(Stored items from a collection)
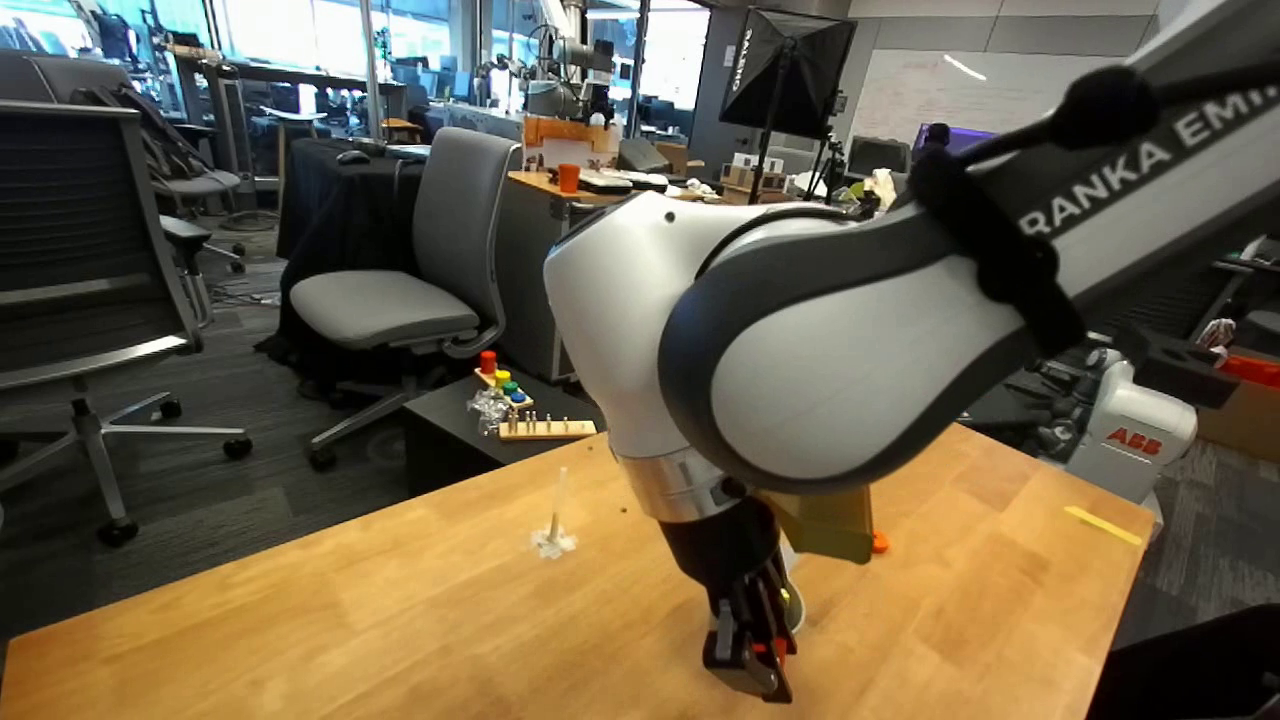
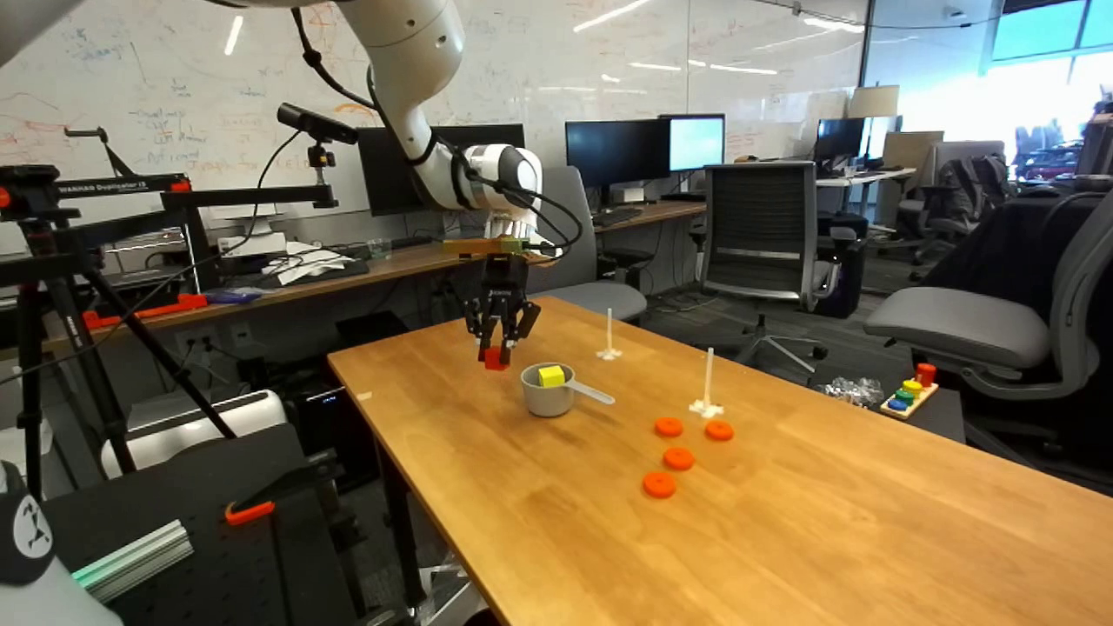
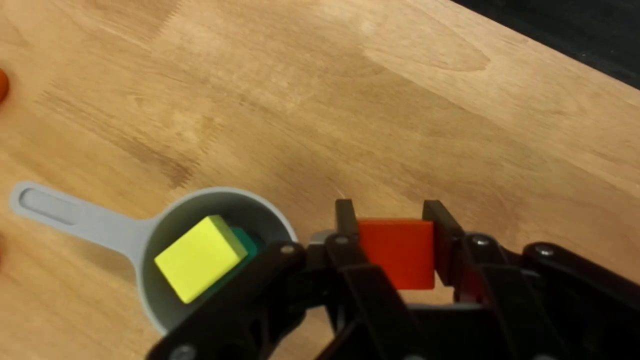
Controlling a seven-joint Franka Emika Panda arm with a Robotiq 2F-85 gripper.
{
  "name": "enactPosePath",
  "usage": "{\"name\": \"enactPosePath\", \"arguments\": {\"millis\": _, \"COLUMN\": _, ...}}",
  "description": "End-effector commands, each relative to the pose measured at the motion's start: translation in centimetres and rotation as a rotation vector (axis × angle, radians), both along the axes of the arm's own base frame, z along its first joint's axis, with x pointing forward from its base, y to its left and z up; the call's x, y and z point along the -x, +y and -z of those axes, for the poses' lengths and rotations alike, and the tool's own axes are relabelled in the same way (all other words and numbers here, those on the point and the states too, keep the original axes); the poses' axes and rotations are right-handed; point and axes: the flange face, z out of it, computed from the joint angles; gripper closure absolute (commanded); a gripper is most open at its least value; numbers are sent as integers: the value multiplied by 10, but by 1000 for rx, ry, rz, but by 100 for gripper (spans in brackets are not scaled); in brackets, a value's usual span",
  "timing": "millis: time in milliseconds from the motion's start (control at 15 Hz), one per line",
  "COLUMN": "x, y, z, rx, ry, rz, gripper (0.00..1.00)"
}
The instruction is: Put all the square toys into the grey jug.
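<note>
My gripper [image 3: 390,220] is shut on a red cube [image 3: 400,255], with one finger pad on each side of it. In an exterior view the gripper [image 2: 496,348] holds the red cube [image 2: 496,360] above the table, beside the grey jug [image 2: 548,402]. In the wrist view the jug [image 3: 216,192] is left of the gripper, its handle pointing left. A yellow cube [image 3: 200,260] lies tilted inside it, on top of a green block [image 3: 246,241] that is mostly hidden. The yellow cube [image 2: 551,376] shows at the jug's rim. In an exterior view the arm mostly hides the jug [image 1: 797,610].
Several flat orange discs [image 2: 678,459] lie on the wooden table [image 2: 783,522]. Two thin upright pegs [image 2: 708,382] [image 2: 609,332] stand on the table near the jug and discs. The table's edge shows at the wrist view's top right.
</note>
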Motion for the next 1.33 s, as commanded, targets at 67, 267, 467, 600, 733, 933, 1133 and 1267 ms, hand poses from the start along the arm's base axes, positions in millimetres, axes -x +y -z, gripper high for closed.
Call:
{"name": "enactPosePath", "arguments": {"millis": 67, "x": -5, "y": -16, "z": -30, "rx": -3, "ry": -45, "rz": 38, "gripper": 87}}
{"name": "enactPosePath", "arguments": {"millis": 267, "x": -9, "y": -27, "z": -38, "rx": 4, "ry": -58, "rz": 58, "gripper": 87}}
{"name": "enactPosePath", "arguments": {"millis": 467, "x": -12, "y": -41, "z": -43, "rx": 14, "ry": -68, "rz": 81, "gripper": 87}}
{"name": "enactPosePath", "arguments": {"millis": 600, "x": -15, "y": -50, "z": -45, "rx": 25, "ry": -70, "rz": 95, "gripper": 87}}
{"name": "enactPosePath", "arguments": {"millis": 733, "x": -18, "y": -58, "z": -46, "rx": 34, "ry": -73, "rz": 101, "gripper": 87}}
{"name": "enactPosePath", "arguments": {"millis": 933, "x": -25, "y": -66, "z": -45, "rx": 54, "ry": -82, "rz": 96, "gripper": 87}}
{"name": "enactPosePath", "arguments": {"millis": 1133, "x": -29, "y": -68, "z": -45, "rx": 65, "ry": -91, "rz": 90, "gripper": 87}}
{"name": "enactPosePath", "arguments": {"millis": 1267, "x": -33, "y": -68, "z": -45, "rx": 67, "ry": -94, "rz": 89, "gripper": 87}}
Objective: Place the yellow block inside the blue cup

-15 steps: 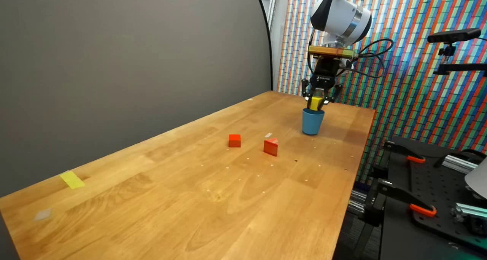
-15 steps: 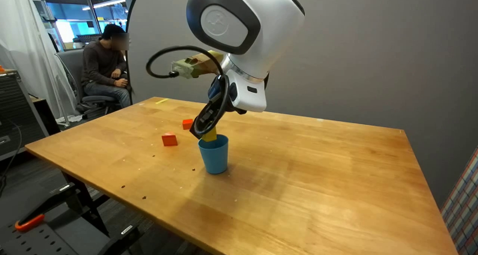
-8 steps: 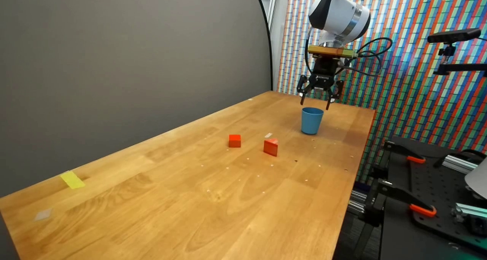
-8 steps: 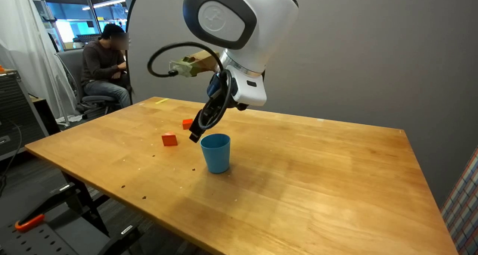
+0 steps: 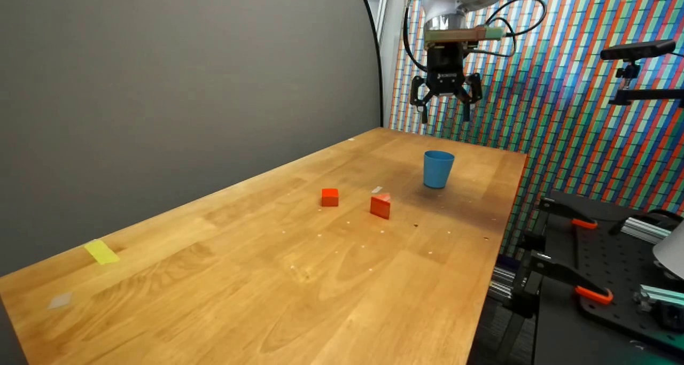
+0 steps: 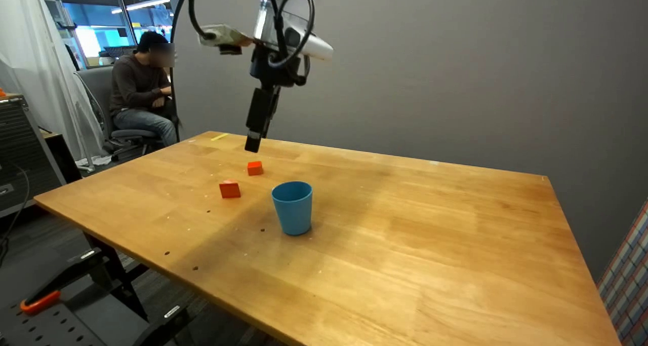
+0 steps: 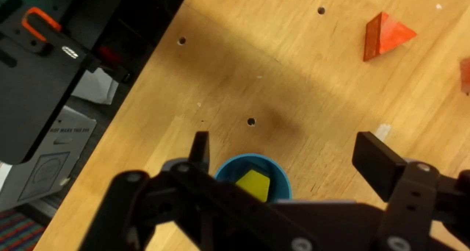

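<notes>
In an exterior view, a flat yellow scrap (image 5: pixel 101 251) lies well to the left of the blue cup (image 5: pixel 438 171). Next, also left of the cup, there is a red block (image 5: pixel 329 197), and then, nearer to the cup, a triangular red block (image 5: pixel 380 208). The cup stands upright on the table (image 5: pixel 320 301), and the wrist view shows the yellow block (image 7: pixel 256 185) inside it. The gripper (image 5: pixel 445 117) hangs higher than the cup, apart from it, and its jaws are wide.
</notes>
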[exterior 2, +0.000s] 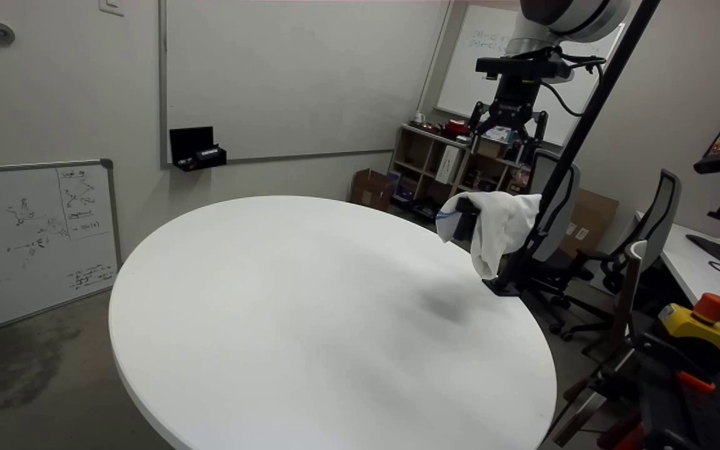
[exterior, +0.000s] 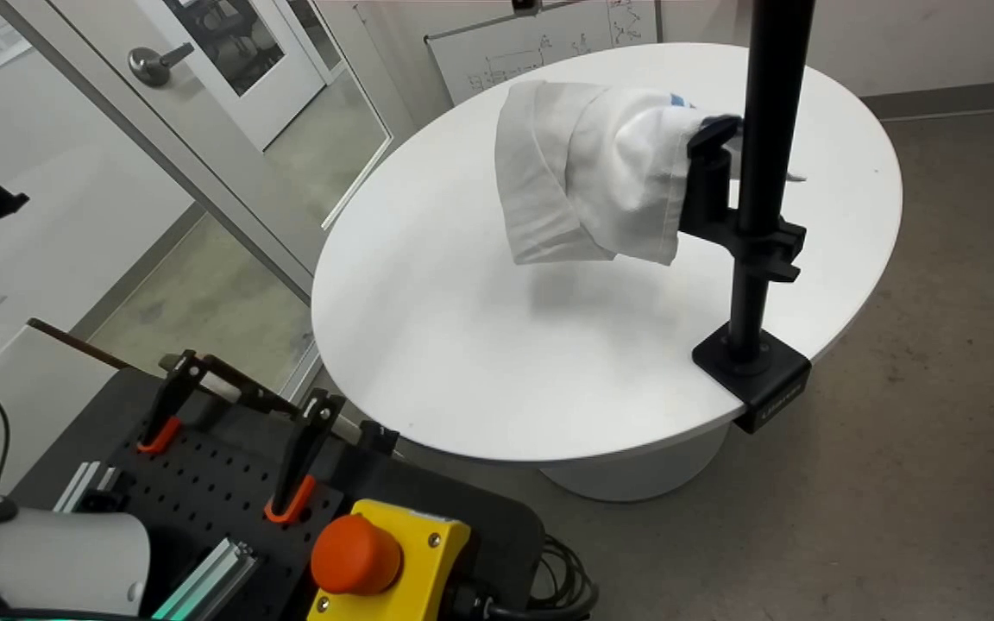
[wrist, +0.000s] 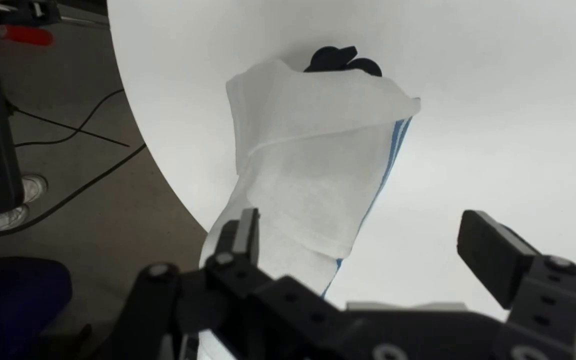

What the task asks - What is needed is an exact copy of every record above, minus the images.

Answer box -
Controlling a seven-joint Franka Emika Panda arm with a Robotiq 2F-85 gripper.
{
  "name": "enactPosePath",
  "usage": "{\"name\": \"enactPosePath\", \"arguments\": {\"millis\": _, \"COLUMN\": _, ...}}",
  "description": "End-effector commands, each relative to the pose measured at the motion's start: translation in centimetres and rotation as a rotation vector (axis × angle, radians), both along the axes of the arm's own base frame, z along its first joint's axis, with x pointing forward from its base, y to its left and z up; the call's x, y and z point along the -x, +y and -z of those axes, for the poses' lengths and rotations alike, and the tool's own axes are relabelled in the same way (all other words and numbers here, those on the point and the states too, keep the original axes); the poses' axes and rotations are right-handed; point and axes: the flange face, z out of it, computed from the joint angles; gripper closure absolute (commanded); a gripper is most open at its least value; numbers are sent as integers: the value multiplied by 10, but by 1000 for rx, ry, rz, but by 100 for gripper (spans in brackets are not scaled); in brackets, a value's usual span",
  "timing": "millis: time in milliseconds from the motion's start (control at 15 Hz), one per line",
  "COLUMN": "x, y, z, rx, ry, rz, gripper (0.00..1.00)"
}
The instruction is: Put all the square toys into the grey jug.
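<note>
My gripper [image 3: 390,220] is shut on a red cube [image 3: 400,255], with one finger pad on each side of it. In an exterior view the gripper [image 2: 496,348] holds the red cube [image 2: 496,360] above the table, beside the grey jug [image 2: 548,402]. In the wrist view the jug [image 3: 216,192] is left of the gripper, its handle pointing left. A yellow cube [image 3: 200,260] lies tilted inside it, on top of a green block [image 3: 246,241] that is mostly hidden. The yellow cube [image 2: 551,376] shows at the jug's rim. In an exterior view the arm mostly hides the jug [image 1: 797,610].
Several flat orange discs [image 2: 678,459] lie on the wooden table [image 2: 783,522]. Two thin upright pegs [image 2: 708,382] [image 2: 609,332] stand on the table near the jug and discs. The table's edge shows at the wrist view's top right.
</note>
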Motion for the next 1.33 s, as commanded, targets at 67, 267, 467, 600, 733, 933, 1133 and 1267 ms, hand poses from the start along the arm's base axes, positions in millimetres, axes -x +y -z, gripper high for closed.
Call:
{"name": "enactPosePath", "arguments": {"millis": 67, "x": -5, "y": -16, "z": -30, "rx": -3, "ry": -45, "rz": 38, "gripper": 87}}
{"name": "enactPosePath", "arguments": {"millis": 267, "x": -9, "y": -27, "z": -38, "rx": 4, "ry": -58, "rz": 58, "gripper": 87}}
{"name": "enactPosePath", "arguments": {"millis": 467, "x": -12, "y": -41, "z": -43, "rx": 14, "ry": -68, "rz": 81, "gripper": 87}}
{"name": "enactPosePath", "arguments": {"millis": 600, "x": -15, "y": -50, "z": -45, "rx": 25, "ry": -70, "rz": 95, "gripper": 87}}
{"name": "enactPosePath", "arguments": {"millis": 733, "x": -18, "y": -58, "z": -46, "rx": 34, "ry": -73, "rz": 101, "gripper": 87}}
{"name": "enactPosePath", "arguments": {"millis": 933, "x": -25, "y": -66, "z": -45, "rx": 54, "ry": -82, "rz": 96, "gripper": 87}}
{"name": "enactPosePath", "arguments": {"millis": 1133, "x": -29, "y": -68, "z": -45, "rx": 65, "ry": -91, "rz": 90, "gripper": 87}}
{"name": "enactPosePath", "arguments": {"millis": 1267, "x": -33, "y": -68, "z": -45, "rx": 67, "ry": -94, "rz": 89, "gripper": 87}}
Objective: Place the yellow block inside the blue cup

-15 steps: 
-15 steps: 
-8 steps: 
-8 steps: 
+0 steps: 
+0 steps: 
+0 steps: 

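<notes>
In an exterior view, a flat yellow scrap (image 5: pixel 101 251) lies well to the left of the blue cup (image 5: pixel 438 171). Next, also left of the cup, there is a red block (image 5: pixel 329 197), and then, nearer to the cup, a triangular red block (image 5: pixel 380 208). The cup stands upright on the table (image 5: pixel 320 301), and the wrist view shows the yellow block (image 7: pixel 256 185) inside it. The gripper (image 5: pixel 445 117) hangs higher than the cup, apart from it, and its jaws are wide.
</notes>
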[exterior 2, +0.000s] 
[exterior, +0.000s] 
[wrist, +0.000s] 

Nothing remains to be added to this answer.